InterviewG4E. Elie Baup : “Cela ne correspond pas au Bordeaux que je connais”

    A l’approche de la rencontre de Ligue 1 opposant les Girondins de Bordeaux et son voisin toulousain (match disponible sur BeIN Sports Max 4 ce dimanche à partir de 15 heures), nous avons voulu interviewer une icone de ces deux équipes. Et forcément lorsque l’on pense à ces deux formations du Sud Ouest, le nom d’Elie Baup arrive très très haut dans la liste. 632 matches coachés en France, plus de 100 matches européens, consultant BeIN et intervenant sur le plateau Multi Ligue 1 en compagnie de Smaïl Bouabdellah, le natif de Saint-Gaudens est LA référence en termes d’entraîneur en France. Nous avons donc eu la chance d’échanger avec lui sur certains sujets comme la politique du club, le rachat des Girondins par les américains, le poste de gardien de but et d’autres souvenirs impérissables. Un honneur, que voici. Interview.

    Elie Baup coach Bordeaux

    Chaque année, nous avons l’impression de revivre les mêmes saisons, avec un manque de constance… Comment pouvez-vous expliquer ce qui se passe à Bordeaux depuis des années, vous qui connaissez bien l’environnement ?

    « On ne voit pas bien le projet global du club pour le moment. Ce sont de nouveaux repreneurs, et il y a toujours les mêmes maux qui reviennent. Il n’y a pas de transition, on ne sait pas trop ce qu’il va se passer. C’est une année où il n’y a plus de Coupe, l’équipe bordelaise a été éliminée très vite de la Coupe d’Europe, il n’y a pas trop de perspective de challenge sportif. En championnat, j’ai entendu qu’ils voulaient acquérir leur maintien. Ce n’est pas un discours très positif… ».

     

    Vous expliquez il y a peu que Bordeaux manquait d’un « manque de pérennisation d’un projet de club ». Sous-entendu qu’on change également vite d’entraineur lorsque cela va mal. Que préconiseriez-vous ?

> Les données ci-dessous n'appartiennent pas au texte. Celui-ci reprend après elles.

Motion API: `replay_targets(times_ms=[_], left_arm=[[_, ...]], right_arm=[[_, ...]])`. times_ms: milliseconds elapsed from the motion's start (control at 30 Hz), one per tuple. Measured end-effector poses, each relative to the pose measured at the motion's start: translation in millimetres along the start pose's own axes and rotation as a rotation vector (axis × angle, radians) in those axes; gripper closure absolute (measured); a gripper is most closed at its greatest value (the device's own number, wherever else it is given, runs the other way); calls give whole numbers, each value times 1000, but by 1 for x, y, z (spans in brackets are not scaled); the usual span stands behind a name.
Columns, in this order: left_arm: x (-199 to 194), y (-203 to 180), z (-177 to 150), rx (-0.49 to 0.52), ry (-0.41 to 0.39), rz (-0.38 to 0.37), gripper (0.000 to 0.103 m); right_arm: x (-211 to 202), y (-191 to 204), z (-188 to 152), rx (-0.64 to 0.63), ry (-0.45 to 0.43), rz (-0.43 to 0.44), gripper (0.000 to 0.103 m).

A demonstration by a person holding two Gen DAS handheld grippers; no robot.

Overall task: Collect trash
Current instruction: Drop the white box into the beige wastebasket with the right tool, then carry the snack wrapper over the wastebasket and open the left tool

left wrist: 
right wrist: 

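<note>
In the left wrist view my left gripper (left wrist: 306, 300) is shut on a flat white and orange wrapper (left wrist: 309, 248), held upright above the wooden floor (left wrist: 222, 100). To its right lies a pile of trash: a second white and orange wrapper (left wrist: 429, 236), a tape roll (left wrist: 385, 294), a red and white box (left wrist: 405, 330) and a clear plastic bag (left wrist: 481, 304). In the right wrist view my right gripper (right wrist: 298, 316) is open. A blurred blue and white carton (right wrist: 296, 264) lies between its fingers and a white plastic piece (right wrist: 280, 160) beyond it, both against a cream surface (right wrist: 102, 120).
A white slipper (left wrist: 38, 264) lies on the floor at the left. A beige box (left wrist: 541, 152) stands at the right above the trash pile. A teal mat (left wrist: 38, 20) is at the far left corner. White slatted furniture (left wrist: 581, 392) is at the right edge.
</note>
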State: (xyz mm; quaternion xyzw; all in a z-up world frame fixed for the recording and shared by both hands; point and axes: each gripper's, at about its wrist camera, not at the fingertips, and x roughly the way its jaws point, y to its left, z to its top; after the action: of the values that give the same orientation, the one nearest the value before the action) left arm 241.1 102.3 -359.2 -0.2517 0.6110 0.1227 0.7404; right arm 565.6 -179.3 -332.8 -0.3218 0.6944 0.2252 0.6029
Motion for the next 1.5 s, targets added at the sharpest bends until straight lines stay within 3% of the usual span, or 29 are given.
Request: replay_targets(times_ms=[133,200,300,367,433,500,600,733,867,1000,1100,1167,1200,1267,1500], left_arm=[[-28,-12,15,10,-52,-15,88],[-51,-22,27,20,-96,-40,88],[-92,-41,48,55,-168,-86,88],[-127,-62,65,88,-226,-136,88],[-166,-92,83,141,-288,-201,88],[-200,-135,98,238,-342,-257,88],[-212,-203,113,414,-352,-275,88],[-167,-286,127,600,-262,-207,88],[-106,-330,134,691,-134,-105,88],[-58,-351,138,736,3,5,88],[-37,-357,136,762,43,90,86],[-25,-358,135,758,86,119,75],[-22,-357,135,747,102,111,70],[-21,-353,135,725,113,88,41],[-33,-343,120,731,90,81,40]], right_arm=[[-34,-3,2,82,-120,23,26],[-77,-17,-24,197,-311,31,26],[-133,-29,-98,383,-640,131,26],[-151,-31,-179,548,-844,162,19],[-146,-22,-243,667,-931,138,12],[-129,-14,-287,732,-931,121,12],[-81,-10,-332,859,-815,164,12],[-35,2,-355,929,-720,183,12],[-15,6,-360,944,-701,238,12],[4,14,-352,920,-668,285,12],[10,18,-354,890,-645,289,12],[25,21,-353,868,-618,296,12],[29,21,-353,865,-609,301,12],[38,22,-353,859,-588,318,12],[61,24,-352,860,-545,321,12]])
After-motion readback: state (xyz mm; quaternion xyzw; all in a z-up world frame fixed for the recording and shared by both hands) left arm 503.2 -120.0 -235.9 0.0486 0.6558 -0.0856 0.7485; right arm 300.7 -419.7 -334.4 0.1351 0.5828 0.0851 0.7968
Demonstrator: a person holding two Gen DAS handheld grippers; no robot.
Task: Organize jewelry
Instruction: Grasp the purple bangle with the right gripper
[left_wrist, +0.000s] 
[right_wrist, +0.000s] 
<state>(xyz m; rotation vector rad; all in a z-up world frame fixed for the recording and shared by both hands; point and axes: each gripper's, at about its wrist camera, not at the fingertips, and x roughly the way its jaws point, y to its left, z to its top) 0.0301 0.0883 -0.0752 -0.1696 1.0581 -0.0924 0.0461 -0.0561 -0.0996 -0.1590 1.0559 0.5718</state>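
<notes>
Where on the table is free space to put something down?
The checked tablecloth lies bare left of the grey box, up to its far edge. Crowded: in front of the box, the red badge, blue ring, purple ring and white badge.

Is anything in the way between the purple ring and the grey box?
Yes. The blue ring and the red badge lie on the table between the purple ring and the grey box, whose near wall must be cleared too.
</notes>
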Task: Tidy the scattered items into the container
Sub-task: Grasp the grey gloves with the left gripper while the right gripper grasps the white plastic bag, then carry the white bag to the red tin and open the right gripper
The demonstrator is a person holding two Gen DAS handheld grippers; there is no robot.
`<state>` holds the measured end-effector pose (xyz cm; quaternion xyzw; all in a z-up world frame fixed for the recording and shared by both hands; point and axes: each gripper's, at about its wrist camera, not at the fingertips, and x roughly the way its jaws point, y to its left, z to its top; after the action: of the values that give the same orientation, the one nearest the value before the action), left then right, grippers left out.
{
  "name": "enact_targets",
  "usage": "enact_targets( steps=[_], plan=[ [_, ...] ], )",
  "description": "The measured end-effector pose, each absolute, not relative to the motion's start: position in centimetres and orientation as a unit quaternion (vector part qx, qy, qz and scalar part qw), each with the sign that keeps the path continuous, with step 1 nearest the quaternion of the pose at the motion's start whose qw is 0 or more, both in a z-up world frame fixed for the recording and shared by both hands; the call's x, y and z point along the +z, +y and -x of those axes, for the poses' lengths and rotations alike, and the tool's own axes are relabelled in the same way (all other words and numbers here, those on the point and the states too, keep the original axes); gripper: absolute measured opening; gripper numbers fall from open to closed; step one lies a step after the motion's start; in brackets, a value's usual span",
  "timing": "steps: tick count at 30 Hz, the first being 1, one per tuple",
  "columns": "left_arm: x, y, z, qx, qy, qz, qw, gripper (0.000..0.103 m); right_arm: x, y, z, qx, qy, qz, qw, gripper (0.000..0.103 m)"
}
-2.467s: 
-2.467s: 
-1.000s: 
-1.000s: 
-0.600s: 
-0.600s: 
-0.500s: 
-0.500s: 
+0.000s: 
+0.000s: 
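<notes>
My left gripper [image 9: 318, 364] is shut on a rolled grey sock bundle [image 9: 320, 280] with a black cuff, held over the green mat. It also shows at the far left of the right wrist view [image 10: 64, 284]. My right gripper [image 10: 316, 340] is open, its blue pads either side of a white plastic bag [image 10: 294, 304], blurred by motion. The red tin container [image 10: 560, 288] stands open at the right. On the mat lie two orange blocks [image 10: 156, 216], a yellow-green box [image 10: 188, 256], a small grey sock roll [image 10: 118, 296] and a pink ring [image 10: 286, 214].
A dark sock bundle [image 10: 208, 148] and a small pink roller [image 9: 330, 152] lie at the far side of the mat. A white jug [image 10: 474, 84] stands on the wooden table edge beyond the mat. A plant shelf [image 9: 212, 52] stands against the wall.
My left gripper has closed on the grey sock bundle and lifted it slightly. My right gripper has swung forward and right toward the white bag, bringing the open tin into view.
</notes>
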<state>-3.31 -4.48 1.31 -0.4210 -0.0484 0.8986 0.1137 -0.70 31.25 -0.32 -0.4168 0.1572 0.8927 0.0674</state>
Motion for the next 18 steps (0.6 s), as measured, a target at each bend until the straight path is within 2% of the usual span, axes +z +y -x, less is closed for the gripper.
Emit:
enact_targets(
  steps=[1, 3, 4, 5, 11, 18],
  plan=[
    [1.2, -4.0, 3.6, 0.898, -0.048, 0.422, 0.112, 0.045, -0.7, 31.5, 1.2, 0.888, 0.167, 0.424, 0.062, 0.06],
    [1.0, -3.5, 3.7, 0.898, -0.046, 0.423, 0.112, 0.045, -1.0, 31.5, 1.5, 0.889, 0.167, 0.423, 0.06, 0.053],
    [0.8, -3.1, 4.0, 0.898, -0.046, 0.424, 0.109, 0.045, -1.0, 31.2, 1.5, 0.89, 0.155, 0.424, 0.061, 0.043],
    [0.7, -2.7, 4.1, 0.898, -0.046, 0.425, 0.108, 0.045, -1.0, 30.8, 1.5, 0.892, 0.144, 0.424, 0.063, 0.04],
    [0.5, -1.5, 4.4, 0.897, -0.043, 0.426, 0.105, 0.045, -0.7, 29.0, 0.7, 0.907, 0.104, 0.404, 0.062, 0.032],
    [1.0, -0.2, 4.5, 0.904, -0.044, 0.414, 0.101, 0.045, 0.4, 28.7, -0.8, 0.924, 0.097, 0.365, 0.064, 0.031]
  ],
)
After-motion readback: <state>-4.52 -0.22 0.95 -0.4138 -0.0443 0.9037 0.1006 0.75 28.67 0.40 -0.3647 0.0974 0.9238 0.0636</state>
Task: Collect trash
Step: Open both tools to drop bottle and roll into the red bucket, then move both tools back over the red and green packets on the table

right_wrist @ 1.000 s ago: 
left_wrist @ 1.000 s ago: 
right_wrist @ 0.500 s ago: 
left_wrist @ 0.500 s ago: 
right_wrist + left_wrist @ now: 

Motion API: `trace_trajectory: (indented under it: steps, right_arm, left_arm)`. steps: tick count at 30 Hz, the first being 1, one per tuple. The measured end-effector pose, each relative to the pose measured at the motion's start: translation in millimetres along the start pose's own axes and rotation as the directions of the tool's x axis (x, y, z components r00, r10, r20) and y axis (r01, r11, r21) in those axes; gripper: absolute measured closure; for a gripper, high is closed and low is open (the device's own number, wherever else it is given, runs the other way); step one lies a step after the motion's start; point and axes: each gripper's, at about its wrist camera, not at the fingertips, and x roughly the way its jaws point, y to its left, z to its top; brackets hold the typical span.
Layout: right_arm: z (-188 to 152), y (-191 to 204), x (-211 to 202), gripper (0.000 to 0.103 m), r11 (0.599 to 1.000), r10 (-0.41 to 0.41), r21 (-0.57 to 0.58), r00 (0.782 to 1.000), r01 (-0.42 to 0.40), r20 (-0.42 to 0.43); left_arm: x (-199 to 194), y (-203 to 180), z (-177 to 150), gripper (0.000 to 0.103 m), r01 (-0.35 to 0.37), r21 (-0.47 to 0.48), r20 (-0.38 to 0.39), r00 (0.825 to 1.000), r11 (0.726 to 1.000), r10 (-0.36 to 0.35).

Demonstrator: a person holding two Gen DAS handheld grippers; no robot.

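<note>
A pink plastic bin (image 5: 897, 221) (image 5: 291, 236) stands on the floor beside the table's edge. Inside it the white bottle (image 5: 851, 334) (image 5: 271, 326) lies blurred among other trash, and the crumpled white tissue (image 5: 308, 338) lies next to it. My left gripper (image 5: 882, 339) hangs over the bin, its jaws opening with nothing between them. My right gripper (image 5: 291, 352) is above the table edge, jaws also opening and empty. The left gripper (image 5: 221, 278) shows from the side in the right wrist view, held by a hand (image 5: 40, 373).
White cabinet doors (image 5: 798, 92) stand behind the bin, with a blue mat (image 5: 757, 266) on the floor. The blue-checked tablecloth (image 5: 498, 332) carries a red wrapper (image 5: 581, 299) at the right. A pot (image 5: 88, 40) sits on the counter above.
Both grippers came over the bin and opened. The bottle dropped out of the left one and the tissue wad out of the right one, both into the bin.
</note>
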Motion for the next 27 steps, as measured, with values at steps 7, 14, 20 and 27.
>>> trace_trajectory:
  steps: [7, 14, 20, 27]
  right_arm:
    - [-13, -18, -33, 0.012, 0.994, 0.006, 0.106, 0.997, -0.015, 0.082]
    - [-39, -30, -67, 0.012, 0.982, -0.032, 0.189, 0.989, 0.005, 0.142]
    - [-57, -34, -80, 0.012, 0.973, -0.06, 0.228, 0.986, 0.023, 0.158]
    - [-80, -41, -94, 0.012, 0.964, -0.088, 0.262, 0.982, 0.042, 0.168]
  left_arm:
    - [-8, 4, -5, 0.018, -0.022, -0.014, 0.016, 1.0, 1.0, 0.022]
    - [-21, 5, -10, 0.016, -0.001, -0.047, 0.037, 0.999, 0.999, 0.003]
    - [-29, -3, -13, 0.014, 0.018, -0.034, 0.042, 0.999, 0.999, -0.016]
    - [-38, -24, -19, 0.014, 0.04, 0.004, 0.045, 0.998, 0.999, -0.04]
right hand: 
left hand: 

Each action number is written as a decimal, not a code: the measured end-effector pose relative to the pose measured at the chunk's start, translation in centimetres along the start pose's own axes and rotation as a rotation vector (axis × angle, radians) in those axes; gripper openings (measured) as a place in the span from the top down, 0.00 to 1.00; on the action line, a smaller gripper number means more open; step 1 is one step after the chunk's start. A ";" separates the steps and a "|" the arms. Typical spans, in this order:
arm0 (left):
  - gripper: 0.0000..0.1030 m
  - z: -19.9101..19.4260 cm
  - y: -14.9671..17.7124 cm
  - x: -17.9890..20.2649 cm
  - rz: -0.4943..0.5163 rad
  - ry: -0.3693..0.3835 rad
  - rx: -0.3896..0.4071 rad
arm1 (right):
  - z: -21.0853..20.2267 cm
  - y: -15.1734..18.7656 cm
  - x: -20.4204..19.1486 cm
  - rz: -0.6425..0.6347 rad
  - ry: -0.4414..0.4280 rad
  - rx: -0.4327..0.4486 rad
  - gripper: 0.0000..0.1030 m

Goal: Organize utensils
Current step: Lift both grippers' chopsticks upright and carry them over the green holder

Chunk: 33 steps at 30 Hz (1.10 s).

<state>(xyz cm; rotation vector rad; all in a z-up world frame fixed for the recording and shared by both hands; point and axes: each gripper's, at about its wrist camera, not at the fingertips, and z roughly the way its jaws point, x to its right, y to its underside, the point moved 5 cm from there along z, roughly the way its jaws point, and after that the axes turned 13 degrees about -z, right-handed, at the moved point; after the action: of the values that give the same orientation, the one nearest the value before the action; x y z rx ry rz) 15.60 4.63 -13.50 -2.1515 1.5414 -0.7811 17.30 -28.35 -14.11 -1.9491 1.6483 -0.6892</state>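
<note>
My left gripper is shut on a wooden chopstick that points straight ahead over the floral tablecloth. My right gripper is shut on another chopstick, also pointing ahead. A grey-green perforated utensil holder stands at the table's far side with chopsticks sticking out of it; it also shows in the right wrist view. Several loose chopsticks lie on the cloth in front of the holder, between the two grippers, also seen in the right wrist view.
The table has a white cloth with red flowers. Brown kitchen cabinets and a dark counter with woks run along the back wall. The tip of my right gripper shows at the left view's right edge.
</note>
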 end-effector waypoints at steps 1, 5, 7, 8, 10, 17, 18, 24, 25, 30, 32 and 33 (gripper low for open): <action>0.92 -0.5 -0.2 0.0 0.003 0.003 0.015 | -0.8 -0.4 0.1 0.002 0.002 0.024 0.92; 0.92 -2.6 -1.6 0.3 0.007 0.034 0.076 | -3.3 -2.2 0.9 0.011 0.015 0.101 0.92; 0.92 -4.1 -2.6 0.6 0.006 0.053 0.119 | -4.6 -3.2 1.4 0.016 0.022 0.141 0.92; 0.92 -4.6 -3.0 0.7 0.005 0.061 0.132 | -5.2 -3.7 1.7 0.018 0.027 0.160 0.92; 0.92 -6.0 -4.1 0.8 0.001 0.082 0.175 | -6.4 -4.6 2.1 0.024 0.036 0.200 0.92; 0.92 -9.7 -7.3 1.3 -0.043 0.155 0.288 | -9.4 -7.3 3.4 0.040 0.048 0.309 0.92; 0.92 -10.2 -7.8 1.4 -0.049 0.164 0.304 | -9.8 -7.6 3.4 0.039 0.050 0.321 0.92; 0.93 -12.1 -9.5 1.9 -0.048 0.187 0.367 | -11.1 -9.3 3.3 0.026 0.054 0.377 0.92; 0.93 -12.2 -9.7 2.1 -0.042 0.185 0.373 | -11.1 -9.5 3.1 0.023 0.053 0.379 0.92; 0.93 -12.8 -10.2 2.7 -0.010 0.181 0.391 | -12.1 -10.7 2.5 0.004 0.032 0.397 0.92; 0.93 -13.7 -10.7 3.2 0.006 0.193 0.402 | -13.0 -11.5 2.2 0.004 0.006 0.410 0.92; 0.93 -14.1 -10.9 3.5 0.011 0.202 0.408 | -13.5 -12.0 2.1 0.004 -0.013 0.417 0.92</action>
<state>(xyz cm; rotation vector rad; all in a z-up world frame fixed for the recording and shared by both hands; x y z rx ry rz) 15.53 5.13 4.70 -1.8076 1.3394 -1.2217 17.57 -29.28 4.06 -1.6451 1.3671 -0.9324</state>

    « Je suis resté longtemps à Bordeaux, sept saisons. Il y avait un fond avec un directeur sportif, un président, c’était une autre époque. Aujourd’hui, cela change beaucoup. Après, je n’y suis pas, mais cela ne correspond pas au Bordeaux que je connais ».

     

    Multiligue 1 – Boulogne Billancourt – 04/11/2017
    Copyright : PANORAMIC

     

    Pour prendre la succession de Jocelyn Gourvennec, votre nom est de nouveau revenu l’hiver dernier. Y a-t-il eu des contacts, et ce poste vous intéressait-il ?

    « Cela m’intéressait, oui. Aujourd’hui, c’est un autre ancien qui est revenu, Ricardo. Cela n’a pas avancé comme il fallait me concernant. C’est un club que je connais bien. On avait mis en place tous les ans la formation. Les retours, c’est toujours très difficile. Ricardo est revenu, tant mieux pour lui, c’est très bien. Au niveau de mon départ du club, il n’y a pas eu de clash. L’on voit aujourd’hui Thierry Henry, Laurent Blanc, ça se fait. Il n’y a pas eu d’accord à l’amiable. On est allé jusqu’au bout pour trouver un accord, c’est tout. Je pense que cela aurait pu se régler à l’amiable à l’époque. Cela ne s’est pas fait, donc il y a eu un procès ».

     

    Le projet des américains semble prendre forme, après de nombreuses semaines de flou, avec pour volonté de prendre des jeunes à fort potentiel. Que pensez-vous de cela ?

    « Pérenniser un club en France, cela se fait avec les recettes des spectateurs, des sponsors, du marketing, ce n’est pas évident. Heureusement qu’il y a les droits télé. Ils amènent une bonne somme financière. Malgré tout, si l’on veut aller plus loin, il faut choisir une stratégie. Soit former des joueurs avec votre centre et vous les revendez, ce qui n’est pas facile car il faut aller chercher les meilleurs. Soit vous prenez des joueurs avec du potentiel, post-formation, et vous travaillez avec eux comme Monaco. C’est une option qui est viable mais qui demande du travail, de l’investissement. Il faut faire de bons choix, avoir une cellule de recrutement, de détection et être pointu sur le recrutement. Pour ensuite travailler avec ces joueurs, leur faire passer des paliers pour faire des plus-values et pour pérenniser le club financièrement ».

     

    Le club manque t-il de joueurs cadres pour épauler cette équipe avec une moyenne d’âge assez jeune sur le papier ?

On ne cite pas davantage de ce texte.